===== Exercise data

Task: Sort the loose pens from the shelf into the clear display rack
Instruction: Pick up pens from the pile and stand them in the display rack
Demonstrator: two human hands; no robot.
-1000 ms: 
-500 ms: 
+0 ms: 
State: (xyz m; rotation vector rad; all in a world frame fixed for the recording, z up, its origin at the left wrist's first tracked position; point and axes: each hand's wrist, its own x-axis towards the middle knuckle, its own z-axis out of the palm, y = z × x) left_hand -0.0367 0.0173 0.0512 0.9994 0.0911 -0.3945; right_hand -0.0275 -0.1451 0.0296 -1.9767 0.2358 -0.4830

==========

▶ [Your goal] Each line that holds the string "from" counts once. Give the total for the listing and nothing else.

▶ [Solution to this exercise] 2